* [EXERCISE BRIEF]: Leave out the images and set down the records below exactly.

[Dataset items]
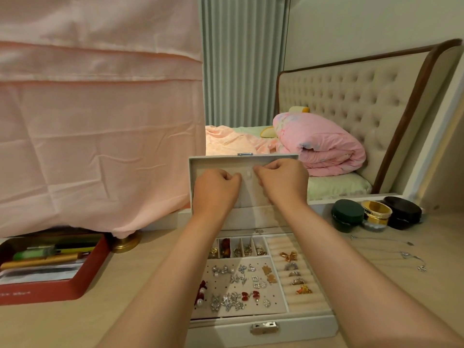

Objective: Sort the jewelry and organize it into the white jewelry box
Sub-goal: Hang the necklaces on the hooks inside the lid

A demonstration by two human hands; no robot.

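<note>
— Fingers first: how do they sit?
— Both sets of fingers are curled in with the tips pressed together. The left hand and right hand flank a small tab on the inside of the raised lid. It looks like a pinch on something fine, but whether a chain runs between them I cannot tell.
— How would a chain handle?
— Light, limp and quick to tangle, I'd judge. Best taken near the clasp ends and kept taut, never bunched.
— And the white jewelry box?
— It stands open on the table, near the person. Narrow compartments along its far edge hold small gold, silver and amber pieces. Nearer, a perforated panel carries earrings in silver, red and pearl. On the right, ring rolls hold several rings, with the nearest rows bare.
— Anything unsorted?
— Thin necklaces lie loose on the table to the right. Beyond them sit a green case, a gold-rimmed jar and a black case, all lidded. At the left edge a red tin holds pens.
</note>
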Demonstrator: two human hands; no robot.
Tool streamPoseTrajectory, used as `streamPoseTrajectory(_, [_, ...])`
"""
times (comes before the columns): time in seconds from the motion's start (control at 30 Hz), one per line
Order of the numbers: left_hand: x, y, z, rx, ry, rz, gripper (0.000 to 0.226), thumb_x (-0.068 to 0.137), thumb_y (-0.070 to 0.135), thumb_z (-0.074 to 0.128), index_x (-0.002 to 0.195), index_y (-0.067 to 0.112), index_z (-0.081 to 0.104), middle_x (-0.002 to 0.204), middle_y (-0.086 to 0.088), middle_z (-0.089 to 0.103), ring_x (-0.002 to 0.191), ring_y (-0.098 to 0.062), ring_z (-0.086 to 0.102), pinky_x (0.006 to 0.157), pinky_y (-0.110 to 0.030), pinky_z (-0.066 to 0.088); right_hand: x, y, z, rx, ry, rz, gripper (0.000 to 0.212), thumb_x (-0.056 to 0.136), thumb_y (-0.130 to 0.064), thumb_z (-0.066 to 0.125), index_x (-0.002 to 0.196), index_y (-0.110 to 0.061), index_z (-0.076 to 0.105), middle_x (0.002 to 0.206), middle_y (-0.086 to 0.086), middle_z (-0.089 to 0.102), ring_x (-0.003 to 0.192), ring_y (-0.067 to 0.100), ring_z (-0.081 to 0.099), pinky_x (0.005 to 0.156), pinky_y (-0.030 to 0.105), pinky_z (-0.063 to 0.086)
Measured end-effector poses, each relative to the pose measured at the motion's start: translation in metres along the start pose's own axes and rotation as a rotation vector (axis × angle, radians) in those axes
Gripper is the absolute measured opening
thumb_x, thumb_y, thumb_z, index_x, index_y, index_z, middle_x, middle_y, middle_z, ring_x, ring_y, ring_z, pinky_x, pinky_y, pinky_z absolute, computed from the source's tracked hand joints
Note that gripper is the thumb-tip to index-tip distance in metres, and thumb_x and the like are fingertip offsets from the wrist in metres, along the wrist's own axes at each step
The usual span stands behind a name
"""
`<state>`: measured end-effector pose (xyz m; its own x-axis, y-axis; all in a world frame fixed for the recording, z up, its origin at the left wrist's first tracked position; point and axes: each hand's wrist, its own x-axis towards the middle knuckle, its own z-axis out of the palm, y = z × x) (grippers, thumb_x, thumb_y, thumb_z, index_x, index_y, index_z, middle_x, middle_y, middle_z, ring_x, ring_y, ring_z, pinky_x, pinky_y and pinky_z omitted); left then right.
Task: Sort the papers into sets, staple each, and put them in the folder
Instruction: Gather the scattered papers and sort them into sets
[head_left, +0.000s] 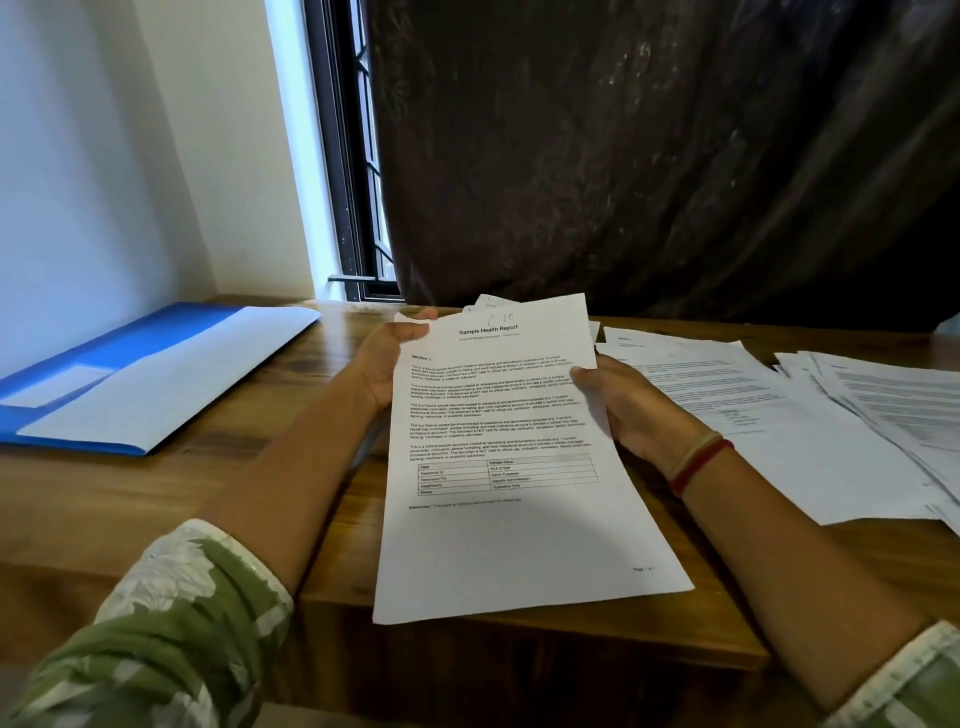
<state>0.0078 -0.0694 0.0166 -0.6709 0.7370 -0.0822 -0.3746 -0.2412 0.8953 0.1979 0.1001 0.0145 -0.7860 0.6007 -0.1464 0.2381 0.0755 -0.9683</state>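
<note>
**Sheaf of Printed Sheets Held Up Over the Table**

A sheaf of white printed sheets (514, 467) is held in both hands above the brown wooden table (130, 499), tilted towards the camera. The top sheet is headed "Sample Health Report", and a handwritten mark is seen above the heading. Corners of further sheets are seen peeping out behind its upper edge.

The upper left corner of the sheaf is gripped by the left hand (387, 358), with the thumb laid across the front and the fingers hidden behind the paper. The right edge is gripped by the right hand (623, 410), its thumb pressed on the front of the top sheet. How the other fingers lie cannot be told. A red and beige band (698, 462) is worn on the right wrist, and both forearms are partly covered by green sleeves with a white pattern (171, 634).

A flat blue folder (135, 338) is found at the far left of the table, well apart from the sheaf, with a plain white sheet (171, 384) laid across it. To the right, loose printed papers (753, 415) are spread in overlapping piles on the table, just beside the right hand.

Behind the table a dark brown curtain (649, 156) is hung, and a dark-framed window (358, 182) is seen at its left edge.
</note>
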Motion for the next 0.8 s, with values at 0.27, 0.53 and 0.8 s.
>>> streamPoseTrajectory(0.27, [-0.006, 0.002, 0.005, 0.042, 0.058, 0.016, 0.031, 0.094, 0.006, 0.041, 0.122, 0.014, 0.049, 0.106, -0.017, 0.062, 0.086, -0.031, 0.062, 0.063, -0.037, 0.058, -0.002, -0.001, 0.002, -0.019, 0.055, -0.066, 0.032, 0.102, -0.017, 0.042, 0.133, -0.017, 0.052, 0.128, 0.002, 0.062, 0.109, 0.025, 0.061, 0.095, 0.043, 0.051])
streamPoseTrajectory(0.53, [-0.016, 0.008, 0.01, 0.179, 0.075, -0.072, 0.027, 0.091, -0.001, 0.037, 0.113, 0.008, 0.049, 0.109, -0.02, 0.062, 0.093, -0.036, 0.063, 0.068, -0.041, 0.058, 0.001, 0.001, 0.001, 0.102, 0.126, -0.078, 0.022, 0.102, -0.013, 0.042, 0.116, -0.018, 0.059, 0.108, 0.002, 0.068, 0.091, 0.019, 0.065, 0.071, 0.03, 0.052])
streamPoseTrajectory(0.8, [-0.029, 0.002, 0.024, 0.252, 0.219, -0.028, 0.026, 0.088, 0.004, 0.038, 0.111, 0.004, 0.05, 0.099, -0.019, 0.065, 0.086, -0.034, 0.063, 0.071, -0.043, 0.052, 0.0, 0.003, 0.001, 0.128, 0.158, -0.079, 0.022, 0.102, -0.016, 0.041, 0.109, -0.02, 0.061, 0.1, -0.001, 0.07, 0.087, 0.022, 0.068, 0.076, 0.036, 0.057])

* [ANSWER SPACE]:
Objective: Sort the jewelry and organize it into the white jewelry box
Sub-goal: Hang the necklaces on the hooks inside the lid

A demonstration by two human hands; no robot.

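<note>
— Fingers first: how do they sit?
— Both sets of fingers are curled in with the tips pressed together. The left hand and right hand flank a small tab on the inside of the raised lid. It looks like a pinch on something fine, but whether a chain runs between them I cannot tell.
— How would a chain handle?
— Light, limp and quick to tangle, I'd judge. Best taken near the clasp ends and kept taut, never bunched.
— And the white jewelry box?
— It stands open on the table, near the person. Narrow compartments along its far edge hold small gold, silver and amber pieces. Nearer, a perforated panel carries earrings in silver, red and pearl. On the right, ring rolls hold several rings, with the nearest rows bare.
— Anything unsorted?
— Thin necklaces lie loose on the table to the right. Beyond them sit a green case, a gold-rimmed jar and a black case, all lidded. At the left edge a red tin holds pens.
</note>
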Demonstrator: two human hands; no robot.
Tool streamPoseTrajectory, used as `streamPoseTrajectory(_, [_, ...])`
"""
times (comes before the columns): time in seconds from the motion's start (control at 30 Hz), one per line
Order of the numbers: left_hand: x, y, z, rx, ry, rz, gripper (0.000 to 0.226), thumb_x (-0.068 to 0.137), thumb_y (-0.070 to 0.135), thumb_z (-0.074 to 0.128), index_x (-0.002 to 0.195), index_y (-0.067 to 0.112), index_z (-0.081 to 0.104), middle_x (-0.002 to 0.204), middle_y (-0.086 to 0.088), middle_z (-0.089 to 0.103), ring_x (-0.002 to 0.191), ring_y (-0.098 to 0.062), ring_z (-0.086 to 0.102), pinky_x (0.006 to 0.157), pinky_y (-0.110 to 0.030), pinky_z (-0.066 to 0.088); right_hand: x, y, z, rx, ry, rz, gripper (0.000 to 0.212), thumb_x (-0.056 to 0.136), thumb_y (-0.130 to 0.064), thumb_z (-0.066 to 0.125), index_x (-0.002 to 0.196), index_y (-0.110 to 0.061), index_z (-0.076 to 0.105), middle_x (0.002 to 0.206), middle_y (-0.086 to 0.086), middle_z (-0.089 to 0.102), ring_x (-0.003 to 0.192), ring_y (-0.067 to 0.100), ring_z (-0.081 to 0.099), pinky_x (0.005 to 0.156), pinky_y (-0.030 to 0.105), pinky_z (-0.063 to 0.086)
Measured end-effector poses, each relative to the pose measured at the motion's start: translation in metres along the start pose's own axes and rotation as a rotation vector (axis × angle, radians) in those axes
Gripper is the absolute measured opening
thumb_x, thumb_y, thumb_z, index_x, index_y, index_z, middle_x, middle_y, middle_z, ring_x, ring_y, ring_z, pinky_x, pinky_y, pinky_z absolute, computed from the source's tracked hand joints
Note that gripper is the thumb-tip to index-tip distance in metres, and thumb_x and the like are fingertip offsets from the wrist in metres, along the wrist's own axes at each step
The usual span stands behind a name
"""
`<state>`: measured end-effector pose (xyz m; its own x-axis, y-axis; all in a world frame fixed for the recording, z up, its origin at the left wrist's first tracked position; point and axes: each hand's wrist, its own x-axis towards the middle knuckle, its own z-axis out of the palm, y = z × x) (grippers, thumb_x, thumb_y, thumb_z, index_x, index_y, index_z, middle_x, middle_y, middle_z, ring_x, ring_y, ring_z, pinky_x, pinky_y and pinky_z omitted); left then right.
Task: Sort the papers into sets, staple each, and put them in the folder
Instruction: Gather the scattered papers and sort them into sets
[head_left, +0.000s] 
<state>0.0078 -0.0694 0.0166 -0.6709 0.7370 -0.0822 -0.3746 -0.2412 0.8953 0.1979 0.1001 0.0145 -0.7860 0.6007 -0.1464 0.2381 0.0755 -0.9683</state>
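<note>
**Sheaf of Printed Sheets Held Up Over the Table**

A sheaf of white printed sheets (514, 467) is held in both hands above the brown wooden table (130, 499), tilted towards the camera. The top sheet is headed "Sample Health Report", and a handwritten mark is seen above the heading. Corners of further sheets are seen peeping out behind its upper edge.

The upper left corner of the sheaf is gripped by the left hand (387, 358), with the thumb laid across the front and the fingers hidden behind the paper. The right edge is gripped by the right hand (623, 410), its thumb pressed on the front of the top sheet. How the other fingers lie cannot be told. A red and beige band (698, 462) is worn on the right wrist, and both forearms are partly covered by green sleeves with a white pattern (171, 634).

A flat blue folder (135, 338) is found at the far left of the table, well apart from the sheaf, with a plain white sheet (171, 384) laid across it. To the right, loose printed papers (753, 415) are spread in overlapping piles on the table, just beside the right hand.

Behind the table a dark brown curtain (649, 156) is hung, and a dark-framed window (358, 182) is seen at its left edge.
</note>
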Motion for the next 0.8 s, with values at 0.27, 0.53 and 0.8 s.
>>> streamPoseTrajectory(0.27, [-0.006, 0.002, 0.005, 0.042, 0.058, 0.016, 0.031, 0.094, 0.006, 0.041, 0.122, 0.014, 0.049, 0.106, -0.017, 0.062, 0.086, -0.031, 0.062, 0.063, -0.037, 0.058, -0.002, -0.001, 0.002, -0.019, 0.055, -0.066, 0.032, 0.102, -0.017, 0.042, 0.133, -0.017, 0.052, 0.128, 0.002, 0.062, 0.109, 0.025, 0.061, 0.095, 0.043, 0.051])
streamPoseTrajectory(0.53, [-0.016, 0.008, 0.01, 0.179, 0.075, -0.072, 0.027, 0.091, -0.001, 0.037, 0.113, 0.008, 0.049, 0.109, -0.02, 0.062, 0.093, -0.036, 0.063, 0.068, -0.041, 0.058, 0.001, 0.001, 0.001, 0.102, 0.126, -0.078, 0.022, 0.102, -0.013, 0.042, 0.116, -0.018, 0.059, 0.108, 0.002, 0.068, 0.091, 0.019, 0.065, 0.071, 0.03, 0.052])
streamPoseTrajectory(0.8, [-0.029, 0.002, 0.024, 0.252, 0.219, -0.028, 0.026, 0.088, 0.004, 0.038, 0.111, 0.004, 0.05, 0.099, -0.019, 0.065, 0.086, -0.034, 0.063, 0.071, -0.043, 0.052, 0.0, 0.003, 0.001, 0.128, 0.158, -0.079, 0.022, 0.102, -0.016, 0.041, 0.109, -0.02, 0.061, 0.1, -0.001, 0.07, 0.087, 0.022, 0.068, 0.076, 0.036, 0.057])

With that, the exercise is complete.